Sorry Cabby should have clarified l mean the 25mtr(or however long) orange mains <> M/H cable.

Will try that when l get CB back thanks HarleyDave. It isnt cold/old kink it is plain bad care. I don't get it with the cost of things why don't people take proper care of it. Even before Brian taught me how to coil cable l was always careful even with small radio etc leads.

I have my old well loved/cared for one Techno l just would like to sort this & keep it as backup. Forget the remake l doubt l could find more than about a foot that didn't have a reverse twist or whatever you could call it.

I lent it out a couple of weeks ago and we tried to pull it straight before l coiled it up, refused to let the guy do it as l wanted it done right but it was a hopeless case :-( Part of the difficulty was the length to weight ratio.

Looks like it will be a long slow job bit by bit hand twisting each section as l go along.


----------



## UncleNorm (May 1, 2005)

And when you do get the kinks out, you might find one of these a useful accessory:

http://www.leisureshopdirect.com/caravan/electric/product_28447/Cable_reel.aspx

The reel takes a full 25 metre length of cable. :wink:


----------



## Traveller_HA5_3DOM (May 9, 2005)

You could always try cutting the kink out and inserting a male and female connector on the ends.
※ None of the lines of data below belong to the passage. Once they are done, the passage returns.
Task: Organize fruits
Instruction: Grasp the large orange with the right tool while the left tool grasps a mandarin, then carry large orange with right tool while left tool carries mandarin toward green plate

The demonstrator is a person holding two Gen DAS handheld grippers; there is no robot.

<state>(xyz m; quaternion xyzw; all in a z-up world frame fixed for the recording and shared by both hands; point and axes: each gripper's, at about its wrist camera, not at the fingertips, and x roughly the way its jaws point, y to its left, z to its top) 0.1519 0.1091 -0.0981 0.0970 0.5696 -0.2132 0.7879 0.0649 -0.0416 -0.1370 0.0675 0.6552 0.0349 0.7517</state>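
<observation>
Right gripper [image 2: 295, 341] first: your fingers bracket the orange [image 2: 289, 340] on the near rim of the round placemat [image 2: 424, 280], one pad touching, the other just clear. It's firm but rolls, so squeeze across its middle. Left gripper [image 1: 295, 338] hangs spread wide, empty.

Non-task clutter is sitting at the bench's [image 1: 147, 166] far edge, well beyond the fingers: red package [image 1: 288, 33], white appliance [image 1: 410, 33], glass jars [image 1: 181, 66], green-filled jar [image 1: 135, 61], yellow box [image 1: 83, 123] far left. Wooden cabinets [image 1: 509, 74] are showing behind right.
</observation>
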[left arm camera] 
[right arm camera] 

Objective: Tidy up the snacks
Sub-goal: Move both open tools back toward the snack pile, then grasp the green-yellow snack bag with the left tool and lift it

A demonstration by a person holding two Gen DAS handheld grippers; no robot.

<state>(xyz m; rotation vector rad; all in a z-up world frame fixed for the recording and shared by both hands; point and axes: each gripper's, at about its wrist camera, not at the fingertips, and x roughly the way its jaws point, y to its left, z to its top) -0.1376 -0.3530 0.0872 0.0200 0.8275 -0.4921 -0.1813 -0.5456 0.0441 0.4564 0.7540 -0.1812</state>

It can be quite useful having a shorter lead and you can join them up if needed.


----------



## tonyt (May 25, 2005)

Do yourself a favour - stick it in the shed/loft/Ebay and buy yourself a 25m length and a 10m length of heavy guage cable - it won't kink - or spend the rest of your motorhoming life trying to unkink!


----------



## bulawayolass (Jul 27, 2010)

Traveller once l get CB back (have lent him to friends that l consider family to make use of) l will take a photo of offending cable there is literally a kink every foot or so.

Tony l have a good cable just have an urge to sort this kinked one out. I have a major problem throwing things & this does work so l couldn't bring myself to destroy/throw it








And l don't see anyone in their right minds actually paying for it...and even if sold would cost more for a new one.

Norm l will see how it pans out once unkinked depends which breaks first cable or me









What l may do is see if l can unkink as much as possible then shorten it to that point as has been suggested. I have time on my side it isn't like this is my main/only cable it was a freebie extra.


----------



## bozzer (Jul 22, 2009)

Hi

We had a kinked cable and on a hot day laid it in the sun. As the sun warmed it we coiled it onto an orange cable tidy a little at a time. Then unrolled the cable and it had lost the kinks.

Jan


----------



## bulawayolass (Jul 27, 2010)

Thanks Jan that would pan out with HarleyDaves idea l will be onto those 2 as soon as possible


----------



## Techno100 (May 8, 2010)

The problem is that it's not the insulation that is the cause of deformation. The people who coil them up badly "like around their elbow" cause the conductors to stretch i.e. the copper and each of the three cores become stretched to different amounts to each other thus causing the kinks. Therefore even hot weather will not put this right. If it's knackered it's good night Vienna

technique similar to my own method
http://video.about.com/interiordec/Wrap-an-Extension-Cord.htm


----------



## bulawayolass (Jul 27, 2010)

Thanks Techno yup l use that or if get tired on the biggie have laid it down and done it "long hand" way ... well l call it that it had Brian's as it doesn't kink. Also despairing comments about time taken/wasted... but l have a small hand compared to a blokes and on a longgggggggggg cable that can get difficult. We often ran a lot out for light or other things when we were producing videos. 

I figure and think l mentioned some place the person who owned the cable was an elbow wrap person. I drive them nuts at places l work as l am always unrolling clipper cables and redoing them properly.

It is still working so will see what l can do and will be an emergency cable.

I made sure Milko knew to use the proper unkinked cable and as soon as CB comes home l will be re rolling properly as Milko wasn't trained by Brian or myself and pretty sure how he will roll it.


----------